## Problem
Only the words of the entries are wanted, repeated exactly and without images.
(Data for this exercise begins)
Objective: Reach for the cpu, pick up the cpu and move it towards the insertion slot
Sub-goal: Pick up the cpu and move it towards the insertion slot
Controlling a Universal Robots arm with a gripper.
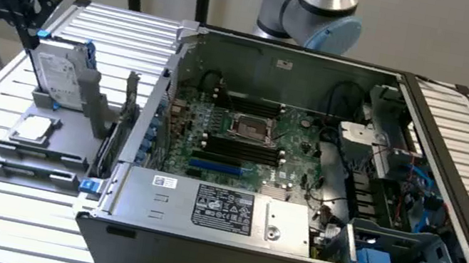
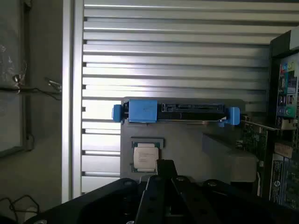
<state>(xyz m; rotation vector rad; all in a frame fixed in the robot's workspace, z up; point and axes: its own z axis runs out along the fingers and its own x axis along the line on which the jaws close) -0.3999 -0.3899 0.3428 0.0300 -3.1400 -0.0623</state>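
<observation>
The claw [image 1: 16, 5] hangs over the upright drive [image 1: 59, 75]; the chip [image 1: 32, 128] lies flat, well below the claw, untouched. Wide or narrow, I cannot tell.

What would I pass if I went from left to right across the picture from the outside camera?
cpu → insertion slot → blue plastic cage. The hard drive and the memory slots are left out, since they overlap these from side to side.
</observation>
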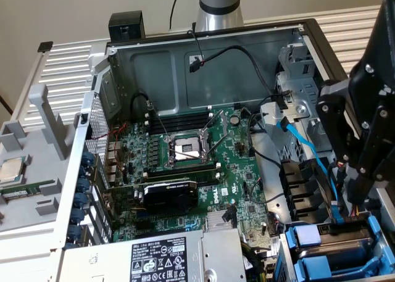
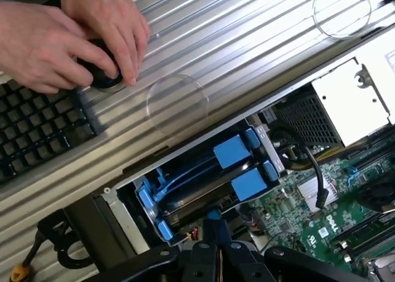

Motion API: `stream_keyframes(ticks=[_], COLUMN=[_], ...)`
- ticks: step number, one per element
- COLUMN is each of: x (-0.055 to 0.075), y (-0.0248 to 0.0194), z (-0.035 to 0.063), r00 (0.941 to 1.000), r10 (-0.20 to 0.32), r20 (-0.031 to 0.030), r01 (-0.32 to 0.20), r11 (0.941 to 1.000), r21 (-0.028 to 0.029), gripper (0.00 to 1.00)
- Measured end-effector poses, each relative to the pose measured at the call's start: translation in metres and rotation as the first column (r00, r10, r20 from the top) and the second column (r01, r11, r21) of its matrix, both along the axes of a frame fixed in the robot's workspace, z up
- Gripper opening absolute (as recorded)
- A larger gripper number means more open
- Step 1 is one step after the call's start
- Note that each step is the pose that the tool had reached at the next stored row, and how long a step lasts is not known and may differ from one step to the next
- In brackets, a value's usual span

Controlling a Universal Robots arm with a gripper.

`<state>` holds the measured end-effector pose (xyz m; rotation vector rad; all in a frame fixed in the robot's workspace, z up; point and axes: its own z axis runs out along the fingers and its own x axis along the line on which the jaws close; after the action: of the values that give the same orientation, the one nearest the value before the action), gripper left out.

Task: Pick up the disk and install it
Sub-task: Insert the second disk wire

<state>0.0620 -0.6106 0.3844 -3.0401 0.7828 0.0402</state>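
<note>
**Disk seated in the drive bay, jaws together above it**

At the corner of the open computer case [image 1: 203,53] nearest the exterior view's lower right, the disk [image 1: 336,242] sits in the drive bay, clipped in its bright blue carrier, its blue tabs facing the motherboard [image 1: 185,171]. A second blue carrier [image 1: 333,269] lies just beside it in the same bay, on the side nearer the camera. Seen from the wrist, the two carriers lie side by side in the metal cage, each with a square blue tab at its end, and the disk [image 2: 197,192] shows as a dark slab between blue rails.

The gripper [image 1: 361,171] hangs at the exterior view's right, directly over the bay and near the disk, with nothing visible between it and the carrier; its jaws are together and hold nothing. In the wrist view its black body [image 2: 210,260] lies along the edge nearest the bay.

Inside the case, the empty processor socket [image 1: 185,147] sits in the middle of the motherboard, a black graphics card [image 1: 170,194] lies below it, and the power supply [image 1: 160,257] with its white label lies along the near edge. A blue cable [image 1: 302,140] runs down toward the bay.

Outside the case, on the ribbed metal table [image 2: 247,41], a person's two hands [image 2: 68,38] rest on a dark round object beside a black keyboard [image 2: 37,128].
</note>
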Motion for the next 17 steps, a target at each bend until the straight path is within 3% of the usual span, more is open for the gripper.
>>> stream_keyframes(ticks=[4, 8, 12, 17], x=[0.0000, 0.0000, 0.0000, 0.0001], y=[0.0000, 0.0000, 0.0000, 0.0000], z=[0.0000, 0.0000, 0.0000, 0.0000], r00=[0.9976, 0.9908, 0.9816, 0.9645], r10=[0.069, 0.135, 0.191, 0.264], r20=[0.0044, 0.0077, 0.0084, 0.0095], r01=[-0.069, -0.135, -0.191, -0.264], r11=[0.9976, 0.9908, 0.9816, 0.9645], r21=[-0.0001, -0.0005, -0.0005, -0.0008], gripper=[0.11, 0.11, 0.11, 0.11])
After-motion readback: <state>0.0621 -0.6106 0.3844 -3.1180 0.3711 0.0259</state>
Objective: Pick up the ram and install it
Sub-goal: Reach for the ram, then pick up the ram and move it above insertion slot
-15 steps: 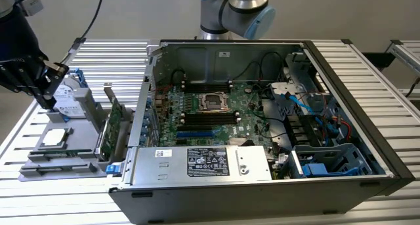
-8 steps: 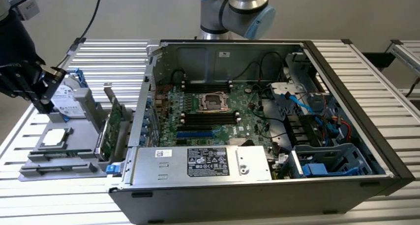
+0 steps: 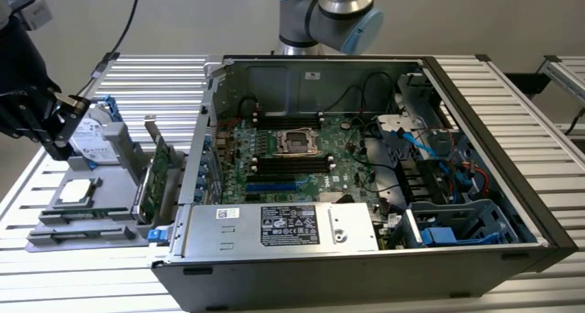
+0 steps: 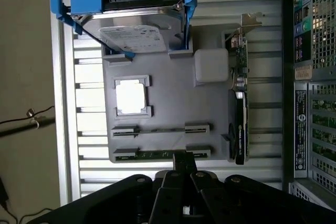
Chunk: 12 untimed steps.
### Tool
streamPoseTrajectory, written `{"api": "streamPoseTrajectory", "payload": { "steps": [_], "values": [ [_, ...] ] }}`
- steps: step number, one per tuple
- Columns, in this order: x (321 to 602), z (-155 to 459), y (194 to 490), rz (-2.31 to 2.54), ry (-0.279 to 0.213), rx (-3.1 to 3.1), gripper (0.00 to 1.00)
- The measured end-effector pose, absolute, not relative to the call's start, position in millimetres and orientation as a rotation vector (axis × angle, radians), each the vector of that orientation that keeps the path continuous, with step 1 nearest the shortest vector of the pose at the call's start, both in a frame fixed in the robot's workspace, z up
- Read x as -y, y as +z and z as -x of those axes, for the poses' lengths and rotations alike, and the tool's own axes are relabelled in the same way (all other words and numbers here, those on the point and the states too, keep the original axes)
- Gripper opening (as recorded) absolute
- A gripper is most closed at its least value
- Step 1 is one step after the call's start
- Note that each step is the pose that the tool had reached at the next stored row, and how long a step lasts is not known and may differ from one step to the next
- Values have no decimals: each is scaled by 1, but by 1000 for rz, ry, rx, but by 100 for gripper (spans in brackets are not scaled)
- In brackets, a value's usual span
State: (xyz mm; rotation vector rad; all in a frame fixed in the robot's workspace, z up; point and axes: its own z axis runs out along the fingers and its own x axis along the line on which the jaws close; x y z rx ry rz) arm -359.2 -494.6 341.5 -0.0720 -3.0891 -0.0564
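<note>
Arm: at the exterior view's left of the PC case (image 3: 274,285), wrist tilted down above the gray tray (image 4: 168,98).
Claw: gripper (image 4: 184,165) clenched, fingers pressed together.
Ram: ram (image 4: 152,155) seated in the tray's outermost slot, near the fingertips.

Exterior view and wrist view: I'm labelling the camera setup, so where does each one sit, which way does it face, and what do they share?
Exterior view: off the arm, high up, looking down on the open computer case on the slatted table; the arm's joint and the gripper show.
Wrist view: on the wrist, looking down on the grey tray; the shut gripper shows, nearest the ram.
Shared: the tray, the hard drive, the expansion card, the gripper.
</note>
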Motion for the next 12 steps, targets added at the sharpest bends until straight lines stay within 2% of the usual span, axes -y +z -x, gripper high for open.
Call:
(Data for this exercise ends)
## Response area
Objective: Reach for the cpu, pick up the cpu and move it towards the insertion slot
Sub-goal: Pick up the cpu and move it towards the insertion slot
Controlling a Universal Robots arm with a gripper.
<state>(xyz m; rotation vector rad; all in a frame fixed in the robot's workspace, z up; point and axes: its own z axis runs out along the fingers and its own x axis along the line on which the jaws close) -0.3999 -0.3899 0.3428 0.0300 -3.1400 -0.0623</state>
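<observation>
The claw [image 1: 16, 5] hangs over the upright drive [image 1: 59, 75]; the chip [image 1: 32, 128] lies flat, well below the claw, untouched. Wide or narrow, I cannot tell.

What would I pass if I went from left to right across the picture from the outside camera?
cpu → insertion slot → blue plastic cage. The hard drive and the memory slots are left out, since they overlap these from side to side.
</observation>
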
Motion API: `stream_keyframes(ticks=[_], COLUMN=[_], ...)`
- ticks: step number, one per element
- COLUMN is each of: x (-0.055 to 0.075), y (-0.0248 to 0.0194), z (-0.035 to 0.063), r00 (0.941 to 1.000), r10 (-0.20 to 0.32), r20 (-0.031 to 0.030), r01 (-0.32 to 0.20), r11 (0.941 to 1.000), r21 (-0.028 to 0.029), gripper (0.00 to 1.00)
- Measured end-effector poses, each relative to the pose measured at the call's start: translation in metres and rotation as the first column (r00, r10, r20 from the top) and the second column (r01, r11, r21) of its matrix, both along the axes of a frame fixed in the robot's workspace, z up
- Gripper opening absolute (as recorded)
- A larger gripper number means more open
- Step 1 is one step after the call's start
- Note that each step is the pose that the tool had reached at the next stored row, and how long a step lasts is not known and may differ from one step to the next
- In brackets, a value's usual span

Controlling a Universal Robots arm with a gripper.

`<state>` holds the measured end-effector pose (xyz m; rotation vector rad; all in a frame fixed in the robot's workspace, z up; point and axes: its own z axis runs out along the fingers and its own x axis along the line on which the jaws close; after the action: of the values that give the same orientation, the one nearest the value before the action), gripper left out.

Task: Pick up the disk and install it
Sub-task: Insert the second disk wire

<state>0.0620 -0.6106 0.3844 -3.0401 0.7828 0.0402</state>
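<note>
**Disk seated in the drive bay, jaws together above it**

At the corner of the open computer case [image 1: 203,53] nearest the exterior view's lower right, the disk [image 1: 336,242] sits in the drive bay, clipped in its bright blue carrier, its blue tabs facing the motherboard [image 1: 185,171]. A second blue carrier [image 1: 333,269] lies just beside it in the same bay, on the side nearer the camera. Seen from the wrist, the two carriers lie side by side in the metal cage, each with a square blue tab at its end, and the disk [image 2: 197,192] shows as a dark slab between blue rails.

The gripper [image 1: 361,171] hangs at the exterior view's right, directly over the bay and near the disk, with nothing visible between it and the carrier; its jaws are together and hold nothing. In the wrist view its black body [image 2: 210,260] lies along the edge nearest the bay.

Inside the case, the empty processor socket [image 1: 185,147] sits in the middle of the motherboard, a black graphics card [image 1: 170,194] lies below it, and the power supply [image 1: 160,257] with its white label lies along the near edge. A blue cable [image 1: 302,140] runs down toward the bay.

Outside the case, on the ribbed metal table [image 2: 247,41], a person's two hands [image 2: 68,38] rest on a dark round object beside a black keyboard [image 2: 37,128].
</note>
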Motion for the next 17 steps, a target at each bend until the straight path is within 3% of the usual span, more is open for the gripper.
>>> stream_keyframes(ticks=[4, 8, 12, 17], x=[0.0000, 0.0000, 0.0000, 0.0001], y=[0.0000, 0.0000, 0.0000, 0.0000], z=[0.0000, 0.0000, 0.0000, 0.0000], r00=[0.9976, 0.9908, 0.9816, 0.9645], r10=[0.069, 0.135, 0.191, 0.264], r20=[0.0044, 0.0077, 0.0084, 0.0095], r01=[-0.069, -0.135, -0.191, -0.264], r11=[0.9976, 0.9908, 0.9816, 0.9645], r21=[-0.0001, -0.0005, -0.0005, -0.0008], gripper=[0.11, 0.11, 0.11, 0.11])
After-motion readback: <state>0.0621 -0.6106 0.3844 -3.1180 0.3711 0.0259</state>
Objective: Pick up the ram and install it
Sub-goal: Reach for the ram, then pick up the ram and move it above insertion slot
-15 steps: 
-8 steps: 
+0 steps: 
+0 steps: 
Chunk: 12 untimed steps.
### Tool
streamPoseTrajectory, written `{"api": "streamPoseTrajectory", "payload": { "steps": [_], "values": [ [_, ...] ] }}`
- steps: step number, one per tuple
- Columns, in this order: x (321 to 602), z (-155 to 459), y (194 to 490), rz (-2.31 to 2.54), ry (-0.279 to 0.213), rx (-3.1 to 3.1), gripper (0.00 to 1.00)
- The measured end-effector pose, absolute, not relative to the call's start, position in millimetres and orientation as a rotation vector (axis × angle, radians), each the vector of that orientation that keeps the path continuous, with step 1 nearest the shortest vector of the pose at the call's start, both in a frame fixed in the robot's workspace, z up
- Read x as -y, y as +z and z as -x of those axes, for the poses' lengths and rotations alike, and the tool's own axes are relabelled in the same way (all other words and numbers here, those on the point and the states too, keep the original axes)
- Gripper opening (as recorded) absolute
- A gripper is most closed at its least value
- Step 1 is one step after the call's start
- Note that each step is the pose that the tool had reached at the next stored row, and how long a step lasts is not known and may differ from one step to the next
- Values have no decimals: each is scaled by 1, but by 1000 for rz, ry, rx, but by 100 for gripper (spans in brackets are not scaled)
- In brackets, a value's usual span
State: (xyz mm; rotation vector rad; all in a frame fixed in the robot's workspace, z up; point and axes: its own z axis runs out along the fingers and its own x axis along the line on which the jaws close; x y z rx ry rz) arm -359.2 -494.6 341.5 -0.0720 -3.0891 -0.0564
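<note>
Arm: at the exterior view's left of the PC case (image 3: 274,285), wrist tilted down above the gray tray (image 4: 168,98).
Claw: gripper (image 4: 184,165) clenched, fingers pressed together.
Ram: ram (image 4: 152,155) seated in the tray's outermost slot, near the fingertips.

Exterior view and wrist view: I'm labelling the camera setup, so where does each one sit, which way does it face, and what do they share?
Exterior view: off the arm, high up, looking down on the open computer case on the slatted table; the arm's joint and the gripper show.
Wrist view: on the wrist, looking down on the grey tray; the shut gripper shows, nearest the ram.
Shared: the tray, the hard drive, the expansion card, the gripper.
</note>
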Motion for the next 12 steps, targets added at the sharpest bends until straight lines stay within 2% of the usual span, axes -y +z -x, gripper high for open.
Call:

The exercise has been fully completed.